WORK REQUEST –
Find the word "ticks" in the listing below. Copy every line that has it.

RECORDS FOR THE EXERCISE –
━━━━━━━━━━━━━━━━━━━━
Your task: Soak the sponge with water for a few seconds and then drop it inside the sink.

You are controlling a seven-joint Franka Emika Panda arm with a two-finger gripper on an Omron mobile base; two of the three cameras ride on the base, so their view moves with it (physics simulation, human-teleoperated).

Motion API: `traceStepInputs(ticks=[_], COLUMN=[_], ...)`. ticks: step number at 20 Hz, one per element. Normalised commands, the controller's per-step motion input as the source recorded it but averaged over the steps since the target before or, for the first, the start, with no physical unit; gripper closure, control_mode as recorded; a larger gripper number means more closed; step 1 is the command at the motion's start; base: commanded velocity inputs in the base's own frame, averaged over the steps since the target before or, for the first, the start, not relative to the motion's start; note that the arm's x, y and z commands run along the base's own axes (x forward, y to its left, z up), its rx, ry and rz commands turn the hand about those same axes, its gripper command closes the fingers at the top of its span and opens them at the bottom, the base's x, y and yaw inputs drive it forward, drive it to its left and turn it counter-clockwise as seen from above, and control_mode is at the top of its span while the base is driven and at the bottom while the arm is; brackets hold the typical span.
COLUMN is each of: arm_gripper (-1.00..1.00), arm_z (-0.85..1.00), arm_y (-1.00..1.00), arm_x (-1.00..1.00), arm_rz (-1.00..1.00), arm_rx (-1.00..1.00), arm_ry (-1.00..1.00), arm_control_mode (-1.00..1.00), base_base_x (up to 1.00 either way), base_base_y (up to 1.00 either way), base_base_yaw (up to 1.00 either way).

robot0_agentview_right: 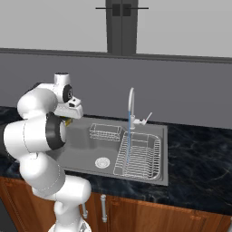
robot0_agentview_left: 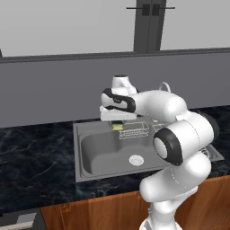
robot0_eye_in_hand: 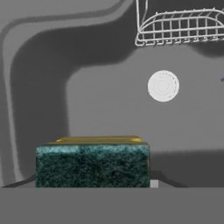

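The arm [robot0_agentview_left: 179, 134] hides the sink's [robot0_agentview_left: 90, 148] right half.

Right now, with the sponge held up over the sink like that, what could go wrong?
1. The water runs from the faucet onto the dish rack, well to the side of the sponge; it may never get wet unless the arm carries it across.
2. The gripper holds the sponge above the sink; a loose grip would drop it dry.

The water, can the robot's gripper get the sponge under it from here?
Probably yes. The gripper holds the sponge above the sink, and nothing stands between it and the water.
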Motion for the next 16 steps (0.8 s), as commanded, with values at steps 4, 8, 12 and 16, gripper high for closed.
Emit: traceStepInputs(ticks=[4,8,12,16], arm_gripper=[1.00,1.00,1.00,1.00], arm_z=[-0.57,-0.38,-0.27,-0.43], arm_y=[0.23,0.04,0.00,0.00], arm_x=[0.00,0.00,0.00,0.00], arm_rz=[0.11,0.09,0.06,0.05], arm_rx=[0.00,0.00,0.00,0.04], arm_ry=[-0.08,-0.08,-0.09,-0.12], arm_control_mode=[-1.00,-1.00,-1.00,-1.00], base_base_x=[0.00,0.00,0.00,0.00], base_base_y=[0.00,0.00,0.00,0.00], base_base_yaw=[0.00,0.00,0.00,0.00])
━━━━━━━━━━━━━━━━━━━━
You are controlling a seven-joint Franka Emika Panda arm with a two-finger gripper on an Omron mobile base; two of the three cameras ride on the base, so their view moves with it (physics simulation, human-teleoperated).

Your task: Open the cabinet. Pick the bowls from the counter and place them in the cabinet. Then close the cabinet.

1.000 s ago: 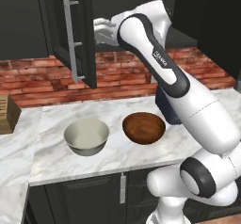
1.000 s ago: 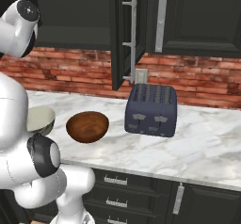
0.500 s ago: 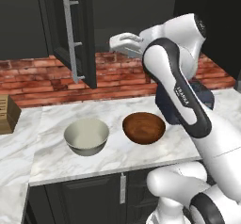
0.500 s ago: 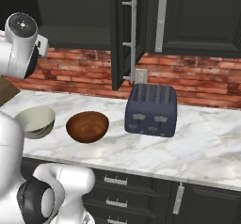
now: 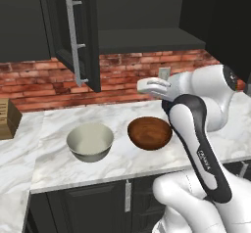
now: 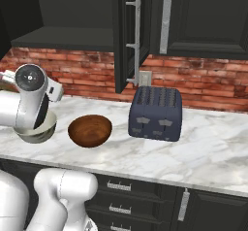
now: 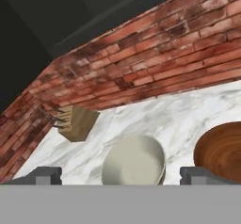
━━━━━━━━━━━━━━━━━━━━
SOLUTION TO THE EXERCISE –
Motion API: `traceStepInputs(ticks=[_], COLUMN=[_], ...)`. ticks: step number at 20 Hz, one per element. Normalised commands, the controller's per-step motion input as the source recorded it but averaged over the steps since the target before or, for the first, the start, with no physical unit; gripper closure, control_mode as recorded; a larger gripper number means more closed; step 1 is the command at the motion's start; base: commanded velocity inputs in the base's own frame, averaged over the steps since the target before or, for the first, the start, not relative to the motion's start; note that the arm's x, y and z commands run along the base's own axes (x forward, y to its left, z up), its rx, ry and rz commands turn the hand about those same axes, its gripper command closes the fingers at the top of its span and opens them at the bottom, the base's x, y and yaw inputs drive it forward, drive it to its left and turn it counter-clockwise as seen from above, and control_mode is at the top of its span while the base is driven and at the bottom while the arm is; brackets hold the typical span.
Emit: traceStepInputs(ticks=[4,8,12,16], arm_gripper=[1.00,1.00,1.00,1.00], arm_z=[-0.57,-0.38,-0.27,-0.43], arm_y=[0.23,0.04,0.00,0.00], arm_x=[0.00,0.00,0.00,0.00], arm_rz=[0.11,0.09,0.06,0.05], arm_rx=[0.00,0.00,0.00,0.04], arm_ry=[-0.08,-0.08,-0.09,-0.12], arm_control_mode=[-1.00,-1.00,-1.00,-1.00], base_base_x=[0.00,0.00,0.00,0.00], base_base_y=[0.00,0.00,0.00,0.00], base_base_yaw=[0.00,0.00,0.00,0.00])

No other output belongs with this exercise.